Thursday, October 31, 2013

The Evolution of the I Told You So

There are times when you are sitting alone underground being driven insane by a slow watery drip, that you question your life. You wonder for instance where decisions you have made in the past bring you to places in your present you could have easily avoided. You also wonder what the color pink tastes like, and how many seperate imaginary friend converations you have to have before you start to question your sanity (or your existence to begin with, that's always a fun nutty conversation). So it wasn't too startling to see myself in the cell with me. I mean I came to expect this level of nuttery.
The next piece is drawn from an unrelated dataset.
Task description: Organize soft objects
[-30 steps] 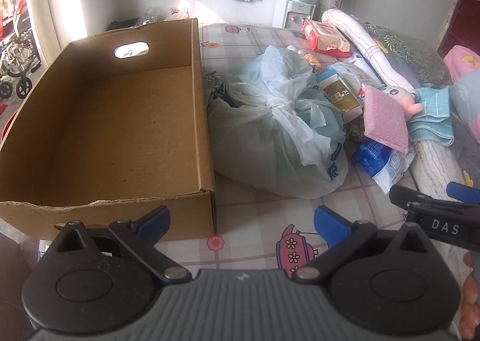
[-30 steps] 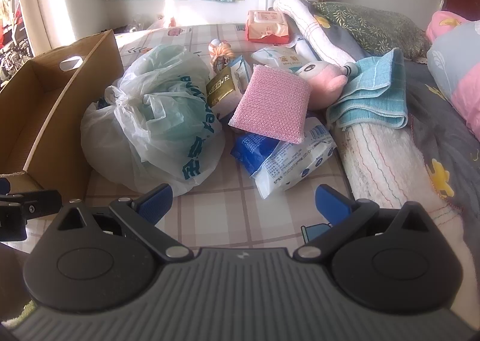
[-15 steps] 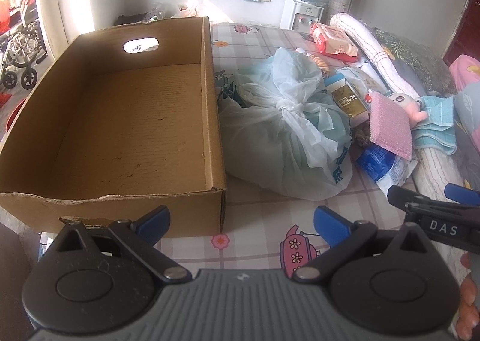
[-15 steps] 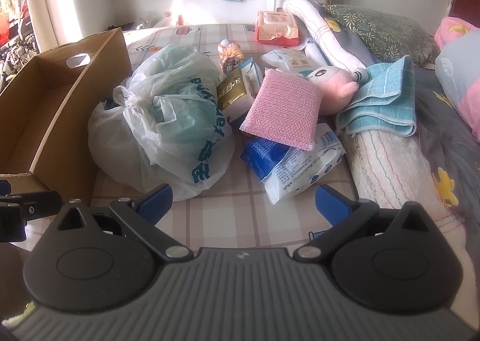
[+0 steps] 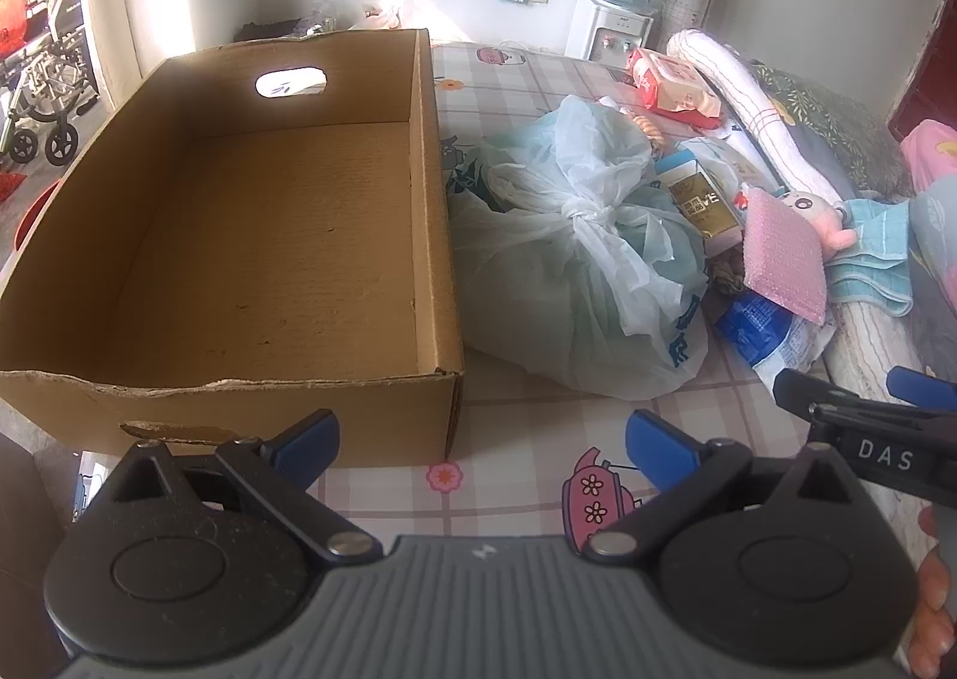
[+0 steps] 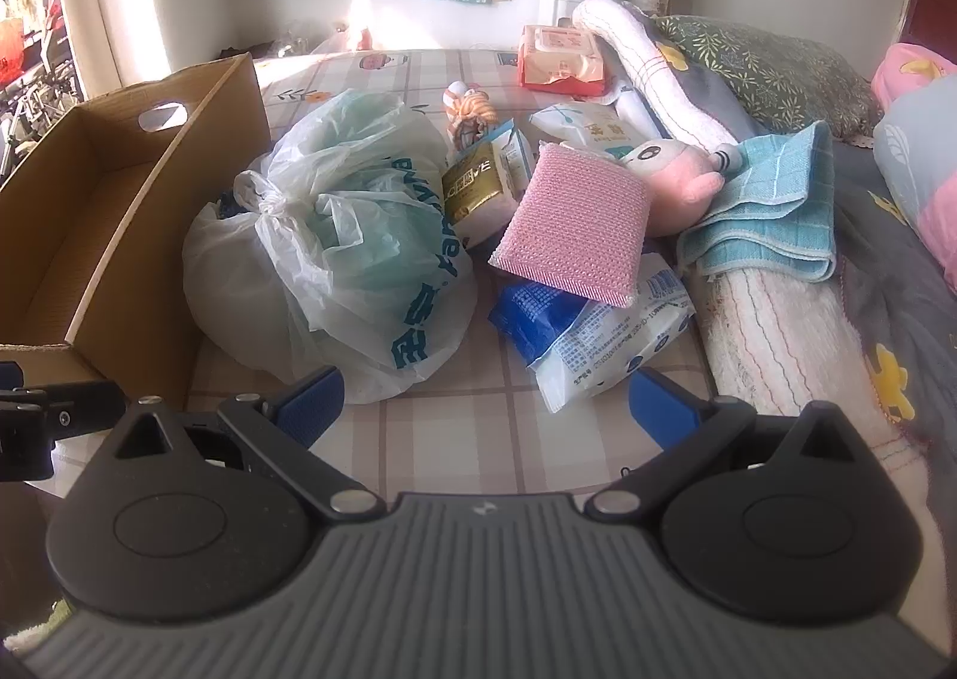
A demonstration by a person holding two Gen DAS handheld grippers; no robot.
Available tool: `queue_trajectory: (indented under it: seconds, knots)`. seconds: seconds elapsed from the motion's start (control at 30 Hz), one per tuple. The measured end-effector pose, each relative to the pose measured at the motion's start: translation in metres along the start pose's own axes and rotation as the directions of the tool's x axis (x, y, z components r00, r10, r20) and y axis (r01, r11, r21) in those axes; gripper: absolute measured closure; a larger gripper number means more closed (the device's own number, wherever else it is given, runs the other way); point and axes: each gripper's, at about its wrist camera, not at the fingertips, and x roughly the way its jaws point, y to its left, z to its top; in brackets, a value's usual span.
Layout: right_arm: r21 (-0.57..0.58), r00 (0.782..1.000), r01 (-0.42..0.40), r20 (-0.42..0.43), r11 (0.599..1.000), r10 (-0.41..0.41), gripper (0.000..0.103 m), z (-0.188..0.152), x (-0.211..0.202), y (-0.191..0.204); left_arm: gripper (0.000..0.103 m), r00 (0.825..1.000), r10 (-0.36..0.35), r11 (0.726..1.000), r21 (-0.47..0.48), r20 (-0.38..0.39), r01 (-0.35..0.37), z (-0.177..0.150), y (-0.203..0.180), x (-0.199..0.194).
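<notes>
A cardboard box [image 5: 269, 236] sits bare ahead of the left tongs [image 5: 481, 440], a knotted plastic bag [image 6: 335, 254] just beside it. Ahead of the right tongs [image 6: 484, 407], a pink sponge [image 6: 574, 224] rests on a tissue pack [image 6: 592, 332]. Both tongs hover spread wide over the bed [image 6: 478, 428], gripping nothing.

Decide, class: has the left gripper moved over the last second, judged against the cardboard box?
Yes. The left gripper has shifted leftward and slightly back: the cardboard box now sits further right in its view, with more of its near wall showing.
</notes>
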Motion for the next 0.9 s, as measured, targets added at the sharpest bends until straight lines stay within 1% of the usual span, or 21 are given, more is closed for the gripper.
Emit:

"You should have listened to Hanlon." I'm always judgemental of me, its weird.

"Listened what? He just told me I was in over my head, which is the case, ALWAYS! I don't know why he thinks this time was special." This should have been my first clue to maybe just maybe this me was not me, since me didn't know what I knew, which is strange to put down but made perfect sense in retrospect.

"You still know where he is, you can call for his help."

"Locked up in a cellar? Right let me shine my Hanlon signal and he'll be right by to get me." Again me seemed completely unaware of things, but I've grown so used to being crazy I just let it go.

"Trezlan we both know we can't get out of this on our own."

"That's bullshit, I'll figure something out, or I'll suffer for years, have a huge psychotic break and then, well at least I won't have to worry about sanity!" The first one happened, not the second, though I do write to my journal like I speaking to an audience. The other me who wasn't actually me persisted and we chatted, mostly about my conditions, but he kept being insistent on Hanlon. I never knew I fixated on Hanlon so much in my life, and turns out I actually don't. Crazy eh?